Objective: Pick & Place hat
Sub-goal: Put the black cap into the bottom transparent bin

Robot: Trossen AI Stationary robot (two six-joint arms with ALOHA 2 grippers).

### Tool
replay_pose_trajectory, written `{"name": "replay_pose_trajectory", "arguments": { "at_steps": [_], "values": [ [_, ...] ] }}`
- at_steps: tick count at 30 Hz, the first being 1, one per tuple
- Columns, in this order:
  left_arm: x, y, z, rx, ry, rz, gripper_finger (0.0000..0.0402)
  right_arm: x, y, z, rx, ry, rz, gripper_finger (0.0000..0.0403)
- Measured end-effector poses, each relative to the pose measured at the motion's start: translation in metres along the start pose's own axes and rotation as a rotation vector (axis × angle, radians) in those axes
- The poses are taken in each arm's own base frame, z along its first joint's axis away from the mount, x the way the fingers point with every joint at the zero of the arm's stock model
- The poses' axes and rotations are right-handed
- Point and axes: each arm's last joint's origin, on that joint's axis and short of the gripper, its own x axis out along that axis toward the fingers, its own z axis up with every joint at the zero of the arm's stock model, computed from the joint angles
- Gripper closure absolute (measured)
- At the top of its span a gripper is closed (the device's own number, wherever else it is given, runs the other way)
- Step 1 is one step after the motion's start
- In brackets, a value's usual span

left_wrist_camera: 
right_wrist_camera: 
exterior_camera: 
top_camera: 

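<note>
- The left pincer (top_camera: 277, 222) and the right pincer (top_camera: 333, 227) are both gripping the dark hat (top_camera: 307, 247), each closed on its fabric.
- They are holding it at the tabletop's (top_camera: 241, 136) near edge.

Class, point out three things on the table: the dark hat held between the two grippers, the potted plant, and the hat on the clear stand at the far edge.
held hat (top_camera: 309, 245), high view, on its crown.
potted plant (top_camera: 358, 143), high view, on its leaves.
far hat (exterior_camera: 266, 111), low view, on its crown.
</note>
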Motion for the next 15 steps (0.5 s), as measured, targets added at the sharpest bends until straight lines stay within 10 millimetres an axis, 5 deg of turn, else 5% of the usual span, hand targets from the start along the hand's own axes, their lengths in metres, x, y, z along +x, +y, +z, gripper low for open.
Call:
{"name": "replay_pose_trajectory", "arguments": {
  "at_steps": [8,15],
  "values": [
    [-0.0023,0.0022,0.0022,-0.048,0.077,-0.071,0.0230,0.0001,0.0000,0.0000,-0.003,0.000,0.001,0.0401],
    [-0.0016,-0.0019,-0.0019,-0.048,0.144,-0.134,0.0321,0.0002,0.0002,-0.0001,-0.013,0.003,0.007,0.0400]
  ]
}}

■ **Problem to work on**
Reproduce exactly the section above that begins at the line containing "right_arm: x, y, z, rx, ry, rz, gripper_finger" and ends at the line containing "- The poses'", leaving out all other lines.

■ **Result**
  right_arm: x, y, z, rx, ry, rz, gripper_finger (0.0000..0.0403)
- Measured end-effector poses, each relative to the pose measured at the motion's start: translation in metres along the start pose's own axes and rotation as a rotation vector (axis × angle, radians) in those axes
- The poses are taken in each arm's own base frame, z along its first joint's axis away from the mount, x the way the fingers point with every joint at the zero of the arm's stock model
- The poses' axes and rotations are right-handed

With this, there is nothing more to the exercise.